Yellowstone National Park Superintendent, Dan Wenk, has expressed concerns about trophy hunts in proximity to the Parks, but denied that he has advocated for a buffer zone. “If grizzly bears are delisted, and if there is hunting in the surrounding states, we do care,” clarifies Wenk. “We want to be involved in where the hunts will take place, when they’ll take place, and we would like to see them concentrate the hunts away from the Park boundary. But I have never used the term ‘buffer zone.” Wenk relayed that it was, “three to four weeks ago that we got some information that Scarface had been killed.” The Yellowstone Superintendent didn’t know why it took so long for the Park to be notified of the identity of the bear, given that Scarface was collared. “I don’t believe that’s true,” Wenk counters. “There was a tag on the bear. I don’t know that there was a collar. When we first knew about it, I think they called to ask if the number on the tag was a bear that we were familiar with,” he says.

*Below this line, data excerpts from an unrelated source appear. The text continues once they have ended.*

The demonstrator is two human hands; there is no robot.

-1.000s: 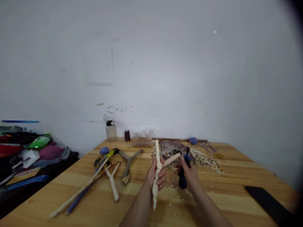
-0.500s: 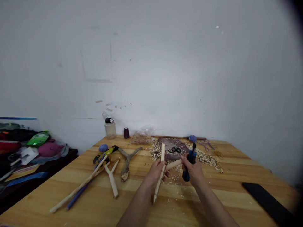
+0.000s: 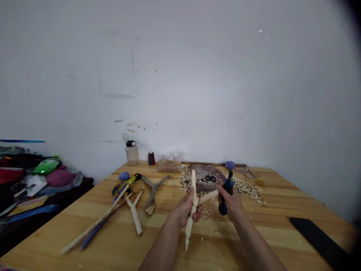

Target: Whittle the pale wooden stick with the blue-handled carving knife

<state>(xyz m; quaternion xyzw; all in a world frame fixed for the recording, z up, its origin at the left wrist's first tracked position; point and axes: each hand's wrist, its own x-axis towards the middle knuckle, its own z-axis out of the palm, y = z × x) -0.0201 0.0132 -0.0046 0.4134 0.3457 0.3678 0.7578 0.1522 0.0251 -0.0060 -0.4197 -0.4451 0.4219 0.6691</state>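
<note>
The **left hand** (image 3: 186, 208) grips a peeled forked stick (image 3: 193, 184) at its junction, fingers curled around the stem and closed against the wood. The stick's tapered lower end now hangs nearly upright, having swung back from the slant it showed half a second earlier. Its upper end rises above the hand, and its side branch runs across toward the other hand.

The **right hand** (image 3: 231, 203) holds a blue-handled knife (image 3: 222, 207), fingers wrapped around the handle. The branch tip lies at these fingers. Whether the blade touches the wood cannot be determined from this view.

Both hands are above the front of the wooden table (image 3: 166, 233). Behind them, wood shavings (image 3: 242, 188) are scattered around a dark board (image 3: 205, 170) carrying scissors (image 3: 208, 178). To the left lie a second peeled fork (image 3: 134, 214) and a bark-covered fork (image 3: 152, 195).
</note>
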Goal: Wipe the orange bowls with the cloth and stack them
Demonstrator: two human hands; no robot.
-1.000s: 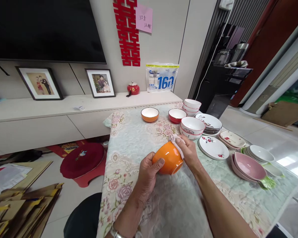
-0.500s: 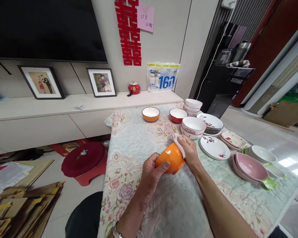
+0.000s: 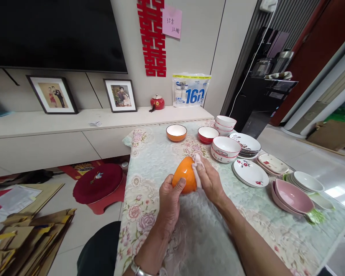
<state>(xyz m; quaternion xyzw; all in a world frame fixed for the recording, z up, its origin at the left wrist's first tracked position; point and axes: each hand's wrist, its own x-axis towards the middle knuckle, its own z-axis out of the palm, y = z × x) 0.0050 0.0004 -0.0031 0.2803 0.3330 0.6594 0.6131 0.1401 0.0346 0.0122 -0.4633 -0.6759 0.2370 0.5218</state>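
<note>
An orange bowl point(image 3: 185, 175) is tilted on its side above the table, its glossy outside toward me. My left hand point(image 3: 172, 193) grips its left edge, thumb pressed on the outer wall. In my right hand point(image 3: 210, 180) is a whitish cloth point(image 3: 197, 168), bunched and pressed against the bowl's right side. Beyond my hands, an orange bowl with a white inside point(image 3: 176, 132) and a red bowl point(image 3: 207, 134) stand upright on the table. Stacked white bowls with red rims point(image 3: 225, 148) are just past my right hand.
A floral quilted cloth point(image 3: 149, 207) covers the table. On the right are flowered plates point(image 3: 250, 172), pink leaf-shaped dishes point(image 3: 293, 195) and a stack of pale bowls point(image 3: 308, 181). A red stool point(image 3: 99, 184) stands at the left; a low cabinet point(image 3: 126, 134) runs behind.
The orange bowl has turned more upright and moved slightly left and up with both hands. My right hand and the cloth have shifted left along its side.
</note>
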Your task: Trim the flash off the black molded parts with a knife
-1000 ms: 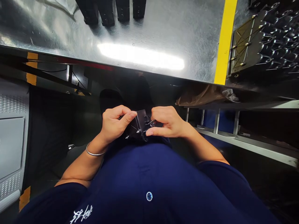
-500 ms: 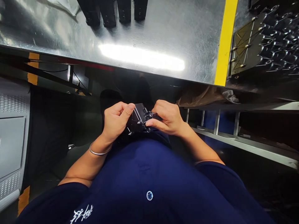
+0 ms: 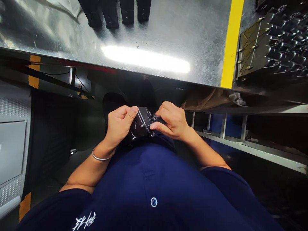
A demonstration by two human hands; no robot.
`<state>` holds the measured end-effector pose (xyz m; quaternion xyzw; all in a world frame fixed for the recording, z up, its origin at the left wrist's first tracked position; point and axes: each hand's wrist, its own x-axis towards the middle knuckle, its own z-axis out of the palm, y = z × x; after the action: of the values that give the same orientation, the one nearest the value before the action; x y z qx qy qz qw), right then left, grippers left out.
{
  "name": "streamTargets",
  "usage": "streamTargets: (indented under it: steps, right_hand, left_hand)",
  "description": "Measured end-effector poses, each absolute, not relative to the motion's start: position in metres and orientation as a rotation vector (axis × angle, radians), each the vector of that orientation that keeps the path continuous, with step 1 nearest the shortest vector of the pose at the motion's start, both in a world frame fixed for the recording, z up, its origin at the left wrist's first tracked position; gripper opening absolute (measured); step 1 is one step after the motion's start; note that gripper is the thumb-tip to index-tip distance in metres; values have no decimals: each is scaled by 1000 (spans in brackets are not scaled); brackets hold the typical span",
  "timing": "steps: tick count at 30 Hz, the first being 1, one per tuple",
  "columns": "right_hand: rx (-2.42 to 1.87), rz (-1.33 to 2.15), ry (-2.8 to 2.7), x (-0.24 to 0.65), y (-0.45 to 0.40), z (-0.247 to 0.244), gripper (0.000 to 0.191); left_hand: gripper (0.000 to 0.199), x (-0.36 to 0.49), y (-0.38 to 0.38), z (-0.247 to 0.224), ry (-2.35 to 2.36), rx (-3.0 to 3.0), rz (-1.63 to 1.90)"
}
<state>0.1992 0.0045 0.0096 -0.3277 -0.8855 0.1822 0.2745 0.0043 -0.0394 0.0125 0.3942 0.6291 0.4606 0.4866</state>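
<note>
Close to my body, below the table edge, I hold a black molded plastic part [image 3: 143, 113] with ring-shaped lugs and small metal inserts on it. My left hand [image 3: 120, 123] is closed on its left side, thumb pressed on top near a pale metal rod. On the right side, my right hand [image 3: 172, 121] grips the part by its lugs, with thumb and forefinger bent around them. The fingers under the part are hidden.
A shiny metal table [image 3: 192, 29] spans the front, crossed by yellow tape [image 3: 232, 45]. Several black parts [image 3: 128, 12] stand at its back. Stacked black molded parts [image 3: 257, 48] with ring lugs sit at right. A metal rack [image 3: 252, 149] stands below right; a grey perforated panel [image 3: 12, 138] at left.
Almost nothing differs. The black plastic part and both hands have shifted very slightly to the left, with the grip the same.
</note>
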Motion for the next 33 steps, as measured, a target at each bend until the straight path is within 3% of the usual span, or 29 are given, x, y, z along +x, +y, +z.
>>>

“He was wearing a collar,” confirms Sam Sheppard, MFWP Supervisor for Region 3 where Scarface was killed. “But he was identified as Bear 211 by his tag. I can’t give the exact date because of the USFWS investigation, but it was November,” Sheppard asserts. Captured 17 times by the Interagency Grizzly Bear Study Team (IGBST) since 1993, Scarface was one of FWS’s best-known and most studied grizzly bears, which has left many questioning why it took five months for the Service to approve the release of the bear’s identity.

“Informing the public that 211, Scarface, had been shot in the direct aftermath would not have hindered FWS’s investigation at all. What it would have hindered is the Feds’ and states’ delisting and trophy hunting narrative. Telling millions of people who have seen Yellowstone’s most famous grizzly that the bear had been killed by a hunter would have changed the dynamic and inspired more opposition and negative public comment. It would have contributed to derailing Servheen’s and Director Ashe’s agenda,” suggests Bear Stands Last.

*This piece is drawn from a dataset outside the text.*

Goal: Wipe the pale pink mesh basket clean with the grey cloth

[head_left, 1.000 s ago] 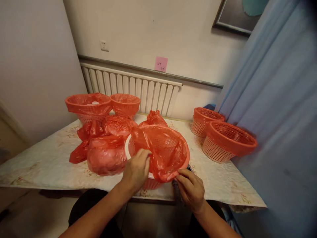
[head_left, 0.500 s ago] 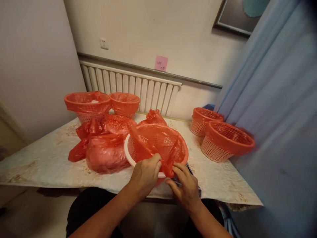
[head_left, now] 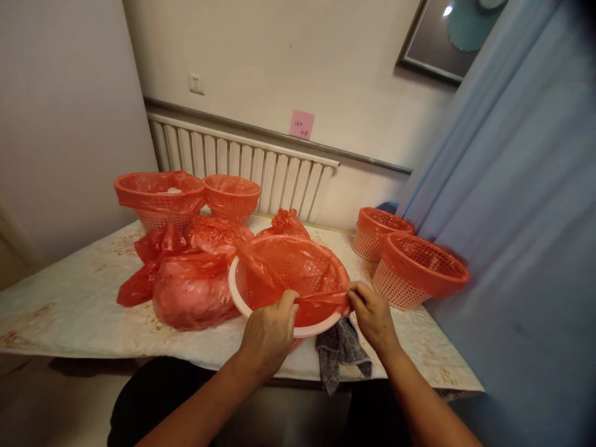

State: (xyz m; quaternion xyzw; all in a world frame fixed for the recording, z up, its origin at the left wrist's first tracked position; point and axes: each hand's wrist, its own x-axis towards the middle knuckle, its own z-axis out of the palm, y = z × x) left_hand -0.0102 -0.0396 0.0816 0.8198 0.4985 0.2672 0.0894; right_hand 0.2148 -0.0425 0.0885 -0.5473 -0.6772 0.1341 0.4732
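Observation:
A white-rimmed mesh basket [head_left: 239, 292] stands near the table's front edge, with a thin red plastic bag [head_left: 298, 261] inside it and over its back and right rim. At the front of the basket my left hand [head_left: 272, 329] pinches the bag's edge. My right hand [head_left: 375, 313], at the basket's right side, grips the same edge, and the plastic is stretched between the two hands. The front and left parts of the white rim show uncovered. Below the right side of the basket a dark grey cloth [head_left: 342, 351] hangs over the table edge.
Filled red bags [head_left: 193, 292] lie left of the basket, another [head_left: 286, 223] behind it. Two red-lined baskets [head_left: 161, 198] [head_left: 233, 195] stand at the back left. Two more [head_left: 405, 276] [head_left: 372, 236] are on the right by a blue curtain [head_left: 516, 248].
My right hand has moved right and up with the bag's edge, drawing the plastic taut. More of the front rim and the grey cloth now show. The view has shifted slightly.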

Servheen, FWS’s retiring “Grizzly Bear Recovery Coordinator,” was, according to Bear Trust International, “instrumental” in its creation. Bear Trust International’s founder and chairman, AC Smid, is a prominent trophy hunter, and the group actively promotes the delisting and trophy hunting of the Yellowstone grizzly bear. Among the organization’s partners is Safari Club International, and its corporate sponsors include ExxonMobil and BP.

“My message to trophy hunters who want to kill this sacred being on our sacred lands is this: go home,” says Johnny Arlee. “It’s crazy to have these rich white people coming here to kill, kill, kill and to brag about killing a grizzly bear. Human beings are crazy. There has got to be a change in our hearts,” concludes the Salish elder.